*Exercise directions*. A word-for-word transcription of every record is needed.

*Recorded information*.
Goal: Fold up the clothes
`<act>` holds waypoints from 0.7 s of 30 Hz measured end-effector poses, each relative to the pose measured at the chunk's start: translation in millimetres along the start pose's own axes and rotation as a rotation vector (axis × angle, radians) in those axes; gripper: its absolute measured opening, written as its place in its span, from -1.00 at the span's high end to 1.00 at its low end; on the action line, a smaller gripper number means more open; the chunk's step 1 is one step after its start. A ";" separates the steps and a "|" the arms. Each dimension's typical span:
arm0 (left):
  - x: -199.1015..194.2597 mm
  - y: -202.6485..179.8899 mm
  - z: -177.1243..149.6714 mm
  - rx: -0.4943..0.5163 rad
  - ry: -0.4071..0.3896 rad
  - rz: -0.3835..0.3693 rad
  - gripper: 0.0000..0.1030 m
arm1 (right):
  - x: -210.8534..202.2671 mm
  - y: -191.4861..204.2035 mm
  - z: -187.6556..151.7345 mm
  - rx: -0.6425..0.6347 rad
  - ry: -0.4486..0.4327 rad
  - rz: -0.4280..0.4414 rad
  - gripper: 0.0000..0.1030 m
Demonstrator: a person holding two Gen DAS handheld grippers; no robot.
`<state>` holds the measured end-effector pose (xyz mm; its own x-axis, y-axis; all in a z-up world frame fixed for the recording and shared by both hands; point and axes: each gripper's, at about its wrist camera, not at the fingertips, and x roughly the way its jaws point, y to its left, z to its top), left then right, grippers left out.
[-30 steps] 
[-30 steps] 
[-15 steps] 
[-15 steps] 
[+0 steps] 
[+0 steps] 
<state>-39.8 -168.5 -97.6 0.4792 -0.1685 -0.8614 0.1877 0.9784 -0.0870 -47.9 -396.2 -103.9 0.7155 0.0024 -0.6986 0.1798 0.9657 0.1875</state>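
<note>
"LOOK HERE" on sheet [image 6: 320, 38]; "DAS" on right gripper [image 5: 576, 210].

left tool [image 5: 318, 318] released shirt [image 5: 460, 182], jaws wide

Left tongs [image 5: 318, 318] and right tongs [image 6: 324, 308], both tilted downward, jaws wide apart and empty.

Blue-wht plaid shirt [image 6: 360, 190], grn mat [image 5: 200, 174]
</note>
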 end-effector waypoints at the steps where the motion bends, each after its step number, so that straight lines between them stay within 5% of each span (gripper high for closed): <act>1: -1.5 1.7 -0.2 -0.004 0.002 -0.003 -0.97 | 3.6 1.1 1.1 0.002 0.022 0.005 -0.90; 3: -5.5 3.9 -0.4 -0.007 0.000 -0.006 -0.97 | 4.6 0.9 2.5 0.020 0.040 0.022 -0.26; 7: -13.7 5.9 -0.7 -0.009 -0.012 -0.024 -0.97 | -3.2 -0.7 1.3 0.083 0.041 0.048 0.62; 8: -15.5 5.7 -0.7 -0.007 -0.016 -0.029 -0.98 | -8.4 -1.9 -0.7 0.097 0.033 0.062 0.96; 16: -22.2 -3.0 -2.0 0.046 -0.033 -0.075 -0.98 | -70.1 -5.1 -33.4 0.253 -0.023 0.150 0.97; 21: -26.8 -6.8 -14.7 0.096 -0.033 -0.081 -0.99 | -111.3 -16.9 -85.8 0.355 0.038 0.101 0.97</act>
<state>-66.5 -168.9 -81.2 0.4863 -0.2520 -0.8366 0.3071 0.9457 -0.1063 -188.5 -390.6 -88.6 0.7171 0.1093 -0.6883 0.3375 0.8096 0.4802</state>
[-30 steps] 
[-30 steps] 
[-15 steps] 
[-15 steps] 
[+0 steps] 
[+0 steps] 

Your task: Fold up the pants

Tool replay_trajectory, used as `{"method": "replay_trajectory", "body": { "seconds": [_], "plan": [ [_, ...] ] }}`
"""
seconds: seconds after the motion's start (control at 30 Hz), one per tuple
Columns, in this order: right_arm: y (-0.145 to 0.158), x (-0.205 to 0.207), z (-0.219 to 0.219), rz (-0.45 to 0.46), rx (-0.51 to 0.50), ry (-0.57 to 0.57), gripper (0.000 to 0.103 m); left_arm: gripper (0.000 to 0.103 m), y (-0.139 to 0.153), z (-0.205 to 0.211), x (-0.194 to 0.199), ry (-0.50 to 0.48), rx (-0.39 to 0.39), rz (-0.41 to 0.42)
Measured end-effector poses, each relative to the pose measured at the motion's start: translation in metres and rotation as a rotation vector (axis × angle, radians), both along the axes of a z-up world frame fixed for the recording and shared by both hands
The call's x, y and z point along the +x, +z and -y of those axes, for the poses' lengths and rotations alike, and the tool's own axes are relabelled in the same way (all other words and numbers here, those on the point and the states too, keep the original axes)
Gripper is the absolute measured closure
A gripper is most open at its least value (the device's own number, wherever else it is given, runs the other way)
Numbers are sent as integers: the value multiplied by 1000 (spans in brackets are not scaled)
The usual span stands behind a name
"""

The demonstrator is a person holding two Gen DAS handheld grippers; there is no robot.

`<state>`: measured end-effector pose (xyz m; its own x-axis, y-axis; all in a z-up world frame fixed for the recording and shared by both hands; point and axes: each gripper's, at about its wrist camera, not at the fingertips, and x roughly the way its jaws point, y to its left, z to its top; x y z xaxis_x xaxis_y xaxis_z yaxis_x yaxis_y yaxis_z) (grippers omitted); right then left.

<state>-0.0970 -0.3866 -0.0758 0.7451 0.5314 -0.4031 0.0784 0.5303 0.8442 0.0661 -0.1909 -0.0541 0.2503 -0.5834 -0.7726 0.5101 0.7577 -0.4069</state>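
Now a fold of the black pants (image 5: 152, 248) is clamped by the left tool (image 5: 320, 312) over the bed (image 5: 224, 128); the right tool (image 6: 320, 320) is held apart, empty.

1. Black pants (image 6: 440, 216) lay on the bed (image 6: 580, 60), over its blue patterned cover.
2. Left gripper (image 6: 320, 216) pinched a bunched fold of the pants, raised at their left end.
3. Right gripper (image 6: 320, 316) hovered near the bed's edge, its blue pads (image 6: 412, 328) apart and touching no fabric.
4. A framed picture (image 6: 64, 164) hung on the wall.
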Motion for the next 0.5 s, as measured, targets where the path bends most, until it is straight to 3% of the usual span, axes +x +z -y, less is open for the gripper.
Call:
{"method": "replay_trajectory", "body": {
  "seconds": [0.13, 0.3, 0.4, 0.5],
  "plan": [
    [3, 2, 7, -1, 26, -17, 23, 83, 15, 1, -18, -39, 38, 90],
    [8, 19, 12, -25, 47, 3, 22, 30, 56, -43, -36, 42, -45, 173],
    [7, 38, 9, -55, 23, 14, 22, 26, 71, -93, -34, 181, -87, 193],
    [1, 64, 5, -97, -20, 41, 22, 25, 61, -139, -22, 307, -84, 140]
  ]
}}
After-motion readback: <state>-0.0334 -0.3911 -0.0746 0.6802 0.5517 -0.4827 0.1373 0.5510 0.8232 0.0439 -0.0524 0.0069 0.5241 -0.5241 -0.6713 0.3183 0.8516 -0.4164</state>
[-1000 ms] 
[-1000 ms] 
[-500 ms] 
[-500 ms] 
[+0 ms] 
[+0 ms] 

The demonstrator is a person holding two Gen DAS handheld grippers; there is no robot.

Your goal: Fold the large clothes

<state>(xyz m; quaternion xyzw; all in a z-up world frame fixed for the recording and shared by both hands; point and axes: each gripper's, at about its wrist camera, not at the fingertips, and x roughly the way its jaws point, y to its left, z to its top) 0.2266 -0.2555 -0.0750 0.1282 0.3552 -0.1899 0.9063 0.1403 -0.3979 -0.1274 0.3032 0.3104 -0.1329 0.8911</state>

*Answer box*.
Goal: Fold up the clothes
`<act>` holds waypoints from 0.7 s of 30 Hz measured end-effector poses, each relative to the pose measured at the chunk's start: translation in millimetres along the start pose's own axes and rotation as a rotation vector (axis × angle, radians) in those axes; gripper: its absolute measured opening, written as its place in its span, from -1.00 at the span's high end to 1.00 at its low end; on the action line, a smaller gripper number means more open; the chunk's step 1 is one step after its start. A ";" separates the steps and a "|" the arms. Each dimension's typical span:
arm0 (left):
  - x: -199.1015..194.2597 mm
  - y: -202.6485..179.8899 mm
  - z: -177.1243..149.6714 mm
  - rx: -0.4943..0.5163 rad
  - ry: -0.4071..0.3896 rad
  - rz: -0.3835..0.3693 rad
  - gripper: 0.0000..0.1030 m
arm1 (right):
  - x: -210.8534..202.2671 mm
  - y: -191.4861..204.2035 mm
  - z: -187.6556..151.7345 mm
  - rx: -0.6425..0.6347 rad
  - ry: -0.4486..0.4327 rad
  - rz: -0.4280..0.4414 rad
  - gripper: 0.0000..0.1030 m
Demonstrator: a person holding two Gen DAS handheld grippers; no robot.
`<state>` holds the measured end-effector pose (xyz mm; its own x-axis, y-axis; all in a z-up world frame fixed for the recording and shared by both hands; point and axes: each gripper's, at about its wrist camera, not at the fingertips, and x roughly the way its jaws point, y to its left, z to its top), left then right, grippers left out.
[-30 steps] 
[-30 steps] 
[-15 steps] 
[-15 steps] 
[+0 steps] 
[+0 steps] 
<state>-39.8 -168.5 -97.6 0.4792 -0.1685 -0.8614 0.1877 0.9784 -0.0870 -47.9 -396.2 -103.9 0.7155 0.0024 -0.6986 0.1798 0.9657 0.1875</state>
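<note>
"LOOK HERE" on sheet [image 6: 320, 38]; "DAS" on right gripper [image 5: 576, 210].

left tool [image 5: 318, 318] released shirt [image 5: 460, 182], jaws wide

Left tongs [image 5: 318, 318] and right tongs [image 6: 324, 308], both tilted downward, jaws wide apart and empty.

Blue-wht plaid shirt [image 6: 360, 190], grn mat [image 5: 200, 174]
</note>
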 end-effector waypoints at the steps where the motion bends, each after its step number, so that straight lines between them stay within 5% of each span (gripper high for closed): <act>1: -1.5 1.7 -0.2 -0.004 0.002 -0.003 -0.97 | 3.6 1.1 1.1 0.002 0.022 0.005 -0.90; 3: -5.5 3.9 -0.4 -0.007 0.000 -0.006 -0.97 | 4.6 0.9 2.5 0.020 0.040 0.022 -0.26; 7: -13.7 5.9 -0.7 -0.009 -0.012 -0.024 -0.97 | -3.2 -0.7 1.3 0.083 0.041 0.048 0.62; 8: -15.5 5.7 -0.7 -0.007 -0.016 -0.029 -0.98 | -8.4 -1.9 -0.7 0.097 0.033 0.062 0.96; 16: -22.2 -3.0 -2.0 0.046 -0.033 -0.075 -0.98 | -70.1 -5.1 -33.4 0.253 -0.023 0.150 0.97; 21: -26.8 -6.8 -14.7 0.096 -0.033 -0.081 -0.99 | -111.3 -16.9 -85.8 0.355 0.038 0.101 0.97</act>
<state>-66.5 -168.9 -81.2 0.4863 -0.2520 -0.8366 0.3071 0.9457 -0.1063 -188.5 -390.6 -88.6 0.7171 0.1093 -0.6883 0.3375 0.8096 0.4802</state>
[-30 steps] 
[-30 steps] 
[-15 steps] 
[-15 steps] 
[+0 steps] 
[+0 steps] 

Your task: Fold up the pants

Tool replay_trajectory, used as `{"method": "replay_trajectory", "body": { "seconds": [_], "plan": [ [_, ...] ] }}`
"""
seconds: seconds after the motion's start (control at 30 Hz), one per tuple
Columns, in this order: right_arm: y (-0.145 to 0.158), x (-0.205 to 0.207), z (-0.219 to 0.219), rz (-0.45 to 0.46), rx (-0.51 to 0.50), ry (-0.57 to 0.57), gripper (0.000 to 0.103 m); left_arm: gripper (0.000 to 0.103 m), y (-0.139 to 0.153), z (-0.205 to 0.211), x (-0.194 to 0.199), ry (-0.50 to 0.48), rx (-0.39 to 0.39), rz (-0.41 to 0.42)
Measured end-effector poses, each relative to the pose measured at the motion's start: translation in metres and rotation as a rotation vector (axis × angle, radians), both along the axes of a z-up world frame fixed for the recording and shared by both hands
The call's x, y and z point along the +x, +z and -y of those axes, for the poses' lengths and rotations alike, and the tool's own axes are relabelled in the same way (all other words and numbers here, those on the point and the states too, keep the original axes)
Gripper is the absolute measured closure
A gripper is most open at its least value (the device's own number, wherever else it is given, runs the other way)
Numbers are sent as integers: the value multiplied by 1000 (spans in brackets are not scaled)
The usual span stands behind a name
"""

The demonstrator is a person holding two Gen DAS handheld grippers; there is no robot.

`<state>`: measured end-effector pose (xyz m; its own x-axis, y-axis; all in a z-up world frame fixed for the recording and shared by both hands; point and axes: each gripper's, at about its wrist camera, not at the fingertips, and x roughly the way its jaws point, y to its left, z to its top; x y z xaxis_x xaxis_y xaxis_z yaxis_x yaxis_y yaxis_z) (grippers omitted); right then left.

<state>-0.0970 -0.3866 -0.0758 0.7451 0.5314 -0.4031 0.0784 0.5303 0.8442 0.0661 -0.1909 -0.0541 0.2503 -0.5834 -0.7726 0.5101 0.7577 -0.4069</state>
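Now a fold of the black pants (image 5: 152, 248) is clamped by the left tool (image 5: 320, 312) over the bed (image 5: 224, 128); the right tool (image 6: 320, 320) is held apart, empty.

1. Black pants (image 6: 440, 216) lay on the bed (image 6: 580, 60), over its blue patterned cover.
2. Left gripper (image 6: 320, 216) pinched a bunched fold of the pants, raised at their left end.
3. Right gripper (image 6: 320, 316) hovered near the bed's edge, its blue pads (image 6: 412, 328) apart and touching no fabric.
4. A framed picture (image 6: 64, 164) hung on the wall.
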Motion for the next 0.5 s, as measured, targets where the path bends most, until it is straight to 3% of the usual span, axes +x +z -y, less is open for the gripper.
Call:
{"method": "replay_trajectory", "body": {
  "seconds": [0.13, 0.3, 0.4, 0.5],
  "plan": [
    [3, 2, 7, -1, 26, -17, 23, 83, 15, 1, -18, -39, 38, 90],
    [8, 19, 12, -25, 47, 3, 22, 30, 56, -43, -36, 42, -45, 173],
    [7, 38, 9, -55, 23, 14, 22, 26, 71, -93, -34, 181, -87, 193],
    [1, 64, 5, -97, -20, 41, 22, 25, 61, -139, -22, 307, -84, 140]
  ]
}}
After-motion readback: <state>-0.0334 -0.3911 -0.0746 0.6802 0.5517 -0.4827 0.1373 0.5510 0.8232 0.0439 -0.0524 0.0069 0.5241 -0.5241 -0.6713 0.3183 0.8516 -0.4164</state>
[-1000 ms] 
[-1000 ms] 
[-500 ms] 
[-500 ms] 
[+0 ms] 
[+0 ms] 

The demonstrator is a person holding two Gen DAS handheld grippers; there is no robot.

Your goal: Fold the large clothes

<state>(xyz m; quaternion xyzw; all in a z-up world frame fixed for the recording and shared by both hands; point and axes: each gripper's, at about its wrist camera, not at the fingertips, and x roughly the way its jaws point, y to its left, z to its top) 0.2266 -0.2555 -0.0750 0.1282 0.3552 -0.1899 0.9063 0.1403 -0.3979 -0.1274 0.3032 0.3104 -0.1329 0.8911</state>

The exercise has been answered completely.